ASSIGNMENT: Nothing but a full, exact copy of the data is needed.

GIVEN RECORDS:
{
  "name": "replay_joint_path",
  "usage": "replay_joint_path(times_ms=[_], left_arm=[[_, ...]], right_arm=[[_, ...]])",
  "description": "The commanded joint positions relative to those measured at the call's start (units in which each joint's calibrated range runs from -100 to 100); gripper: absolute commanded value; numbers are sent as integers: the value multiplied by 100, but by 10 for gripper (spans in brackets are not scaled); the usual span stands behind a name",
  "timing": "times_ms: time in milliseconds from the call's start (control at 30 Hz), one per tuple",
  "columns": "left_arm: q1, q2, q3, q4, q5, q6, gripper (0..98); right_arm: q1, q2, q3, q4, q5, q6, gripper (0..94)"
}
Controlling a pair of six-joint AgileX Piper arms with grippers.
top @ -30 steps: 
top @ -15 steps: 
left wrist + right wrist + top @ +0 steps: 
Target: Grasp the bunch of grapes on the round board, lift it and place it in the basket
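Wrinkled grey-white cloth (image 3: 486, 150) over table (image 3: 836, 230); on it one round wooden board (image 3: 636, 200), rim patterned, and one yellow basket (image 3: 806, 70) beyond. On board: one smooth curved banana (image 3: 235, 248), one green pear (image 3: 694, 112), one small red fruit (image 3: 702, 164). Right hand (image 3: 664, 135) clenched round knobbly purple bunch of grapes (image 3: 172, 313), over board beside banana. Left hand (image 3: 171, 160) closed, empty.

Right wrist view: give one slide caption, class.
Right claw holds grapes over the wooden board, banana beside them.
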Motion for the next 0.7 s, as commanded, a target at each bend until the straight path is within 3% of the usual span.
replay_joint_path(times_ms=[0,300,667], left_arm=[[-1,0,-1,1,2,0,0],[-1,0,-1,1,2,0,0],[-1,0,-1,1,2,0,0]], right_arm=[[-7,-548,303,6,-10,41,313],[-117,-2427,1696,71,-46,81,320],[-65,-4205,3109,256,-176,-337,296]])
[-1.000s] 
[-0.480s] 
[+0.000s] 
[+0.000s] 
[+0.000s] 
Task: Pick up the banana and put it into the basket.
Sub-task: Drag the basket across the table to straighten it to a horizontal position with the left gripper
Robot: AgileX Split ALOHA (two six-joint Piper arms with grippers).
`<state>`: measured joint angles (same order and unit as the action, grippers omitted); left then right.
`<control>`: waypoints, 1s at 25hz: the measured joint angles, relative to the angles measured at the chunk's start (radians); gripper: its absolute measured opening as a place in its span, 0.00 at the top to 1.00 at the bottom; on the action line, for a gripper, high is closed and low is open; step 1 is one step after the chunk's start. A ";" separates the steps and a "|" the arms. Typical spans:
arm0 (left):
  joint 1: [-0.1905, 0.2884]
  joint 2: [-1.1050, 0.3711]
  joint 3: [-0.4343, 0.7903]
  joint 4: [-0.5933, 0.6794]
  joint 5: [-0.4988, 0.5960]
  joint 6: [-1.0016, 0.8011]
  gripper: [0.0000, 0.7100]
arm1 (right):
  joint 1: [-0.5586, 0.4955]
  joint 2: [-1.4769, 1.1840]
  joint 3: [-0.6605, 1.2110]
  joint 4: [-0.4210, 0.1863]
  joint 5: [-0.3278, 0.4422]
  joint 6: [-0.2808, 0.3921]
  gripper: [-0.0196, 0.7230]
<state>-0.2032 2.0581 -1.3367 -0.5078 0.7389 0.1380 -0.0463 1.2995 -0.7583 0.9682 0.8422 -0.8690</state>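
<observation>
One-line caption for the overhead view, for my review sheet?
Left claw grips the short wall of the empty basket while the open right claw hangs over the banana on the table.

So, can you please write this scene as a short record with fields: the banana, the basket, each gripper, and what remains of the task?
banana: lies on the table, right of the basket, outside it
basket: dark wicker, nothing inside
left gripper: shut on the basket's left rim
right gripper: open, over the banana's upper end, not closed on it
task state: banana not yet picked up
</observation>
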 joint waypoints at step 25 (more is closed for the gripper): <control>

RESPONSE TO THIS EXERCISE:
{
  "name": "replay_joint_path",
  "usage": "replay_joint_path(times_ms=[_], left_arm=[[_, ...]], right_arm=[[_, ...]])",
  "description": "The commanded joint positions relative to those measured at the call's start (units in which each joint's calibrated range runs from -100 to 100); gripper: absolute commanded value; numbers are sent as integers: the value multiplied by 100, but by 10 for gripper (spans in brackets are not scaled); the usual span stands behind a name",
  "timing": "times_ms: time in milliseconds from the call's start (control at 30 Hz), one per tuple",
  "columns": "left_arm: q1, q2, q3, q4, q5, q6, gripper (0..98); right_arm: q1, q2, q3, q4, q5, q6, gripper (0..94)"
}
Controlling a pair of six-joint AgileX Piper arms with grippers.
top @ -30 steps: 
top @ -15 steps: 
left wrist + right wrist + top @ +0 steps: 
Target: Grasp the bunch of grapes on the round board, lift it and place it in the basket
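Wrinkled grey-white cloth (image 3: 486, 150) over table (image 3: 836, 230); on it one round wooden board (image 3: 636, 200), rim patterned, and one yellow basket (image 3: 806, 70) beyond. On board: one smooth curved banana (image 3: 235, 248), one green pear (image 3: 694, 112), one small red fruit (image 3: 702, 164). Right hand (image 3: 664, 135) clenched round knobbly purple bunch of grapes (image 3: 172, 313), over board beside banana. Left hand (image 3: 171, 160) closed, empty.

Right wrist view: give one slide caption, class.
Right claw holds grapes over the wooden board, banana beside them.
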Motion for the next 0.7 s, as commanded, a target at each bend until the straight path is within 3% of the usual span.
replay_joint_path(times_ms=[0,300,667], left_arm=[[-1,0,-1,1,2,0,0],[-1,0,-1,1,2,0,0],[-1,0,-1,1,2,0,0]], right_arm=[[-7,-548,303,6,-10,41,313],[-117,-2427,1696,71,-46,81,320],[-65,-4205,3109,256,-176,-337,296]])
[-1.000s] 
[-0.480s] 
[+0.000s] 
[+0.000s] 
[+0.000s] 
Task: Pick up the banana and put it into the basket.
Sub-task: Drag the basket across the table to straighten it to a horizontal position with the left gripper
Robot: AgileX Split ALOHA (two six-joint Piper arms with grippers).
`<state>`: measured joint angles (same order and unit as the action, grippers omitted); left then right.
`<control>`: waypoints, 1s at 25hz: the measured joint angles, relative to the angles measured at the chunk's start (radians); gripper: its absolute measured opening as a place in its span, 0.00 at the top to 1.00 at the bottom; on the action line, for a gripper, high is closed and low is open; step 1 is one step after the chunk's start. A ";" separates the steps and a "|" the arms. Typical spans:
arm0 (left):
  joint 1: [-0.1905, 0.2884]
  joint 2: [-1.1050, 0.3711]
  joint 3: [-0.4343, 0.7903]
  joint 4: [-0.5933, 0.6794]
  joint 5: [-0.4988, 0.5960]
  joint 6: [-1.0016, 0.8011]
  gripper: [0.0000, 0.7100]
arm1 (right):
  joint 1: [-0.5586, 0.4955]
  joint 2: [-1.4769, 1.1840]
  joint 3: [-0.6605, 1.2110]
  joint 4: [-0.4210, 0.1863]
  joint 5: [-0.3278, 0.4422]
  joint 6: [-0.2808, 0.3921]
  gripper: [-0.0196, 0.7230]
<state>-0.2032 2.0581 -1.3367 -0.5078 0.7389 0.1380 -0.0463 1.2995 -0.7583 0.9682 0.8422 -0.8690</state>
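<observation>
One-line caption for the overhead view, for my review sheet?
Left claw grips the short wall of the empty basket while the open right claw hangs over the banana on the table.

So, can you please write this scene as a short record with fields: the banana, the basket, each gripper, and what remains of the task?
banana: lies on the table, right of the basket, outside it
basket: dark wicker, nothing inside
left gripper: shut on the basket's left rim
right gripper: open, over the banana's upper end, not closed on it
task state: banana not yet picked up
</observation>
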 joint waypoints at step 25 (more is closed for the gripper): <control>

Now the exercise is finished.